DIRECTIONS:
The line containing "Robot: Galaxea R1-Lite" marks the start; please restate exactly that line and only the lines following it through the end of the material below.

DATA SHOWN:
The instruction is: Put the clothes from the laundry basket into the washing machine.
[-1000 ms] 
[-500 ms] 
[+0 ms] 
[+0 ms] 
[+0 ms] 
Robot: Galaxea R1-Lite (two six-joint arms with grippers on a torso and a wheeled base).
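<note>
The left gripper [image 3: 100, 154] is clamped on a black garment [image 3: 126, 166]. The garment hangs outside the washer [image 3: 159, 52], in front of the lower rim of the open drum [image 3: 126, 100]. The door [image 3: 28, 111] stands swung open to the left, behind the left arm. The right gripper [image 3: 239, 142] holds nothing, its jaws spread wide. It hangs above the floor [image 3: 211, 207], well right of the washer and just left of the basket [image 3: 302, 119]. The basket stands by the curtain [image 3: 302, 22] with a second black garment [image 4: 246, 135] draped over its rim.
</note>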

ANSWER FOR THIS EXERCISE:
Robot: Galaxea R1-Lite (two six-joint arms with grippers on a torso and a wheeled base).
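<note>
The left gripper [image 3: 100, 154] is clamped on a black garment [image 3: 126, 166]. The garment hangs outside the washer [image 3: 159, 52], in front of the lower rim of the open drum [image 3: 126, 100]. The door [image 3: 28, 111] stands swung open to the left, behind the left arm. The right gripper [image 3: 239, 142] holds nothing, its jaws spread wide. It hangs above the floor [image 3: 211, 207], well right of the washer and just left of the basket [image 3: 302, 119]. The basket stands by the curtain [image 3: 302, 22] with a second black garment [image 4: 246, 135] draped over its rim.
</note>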

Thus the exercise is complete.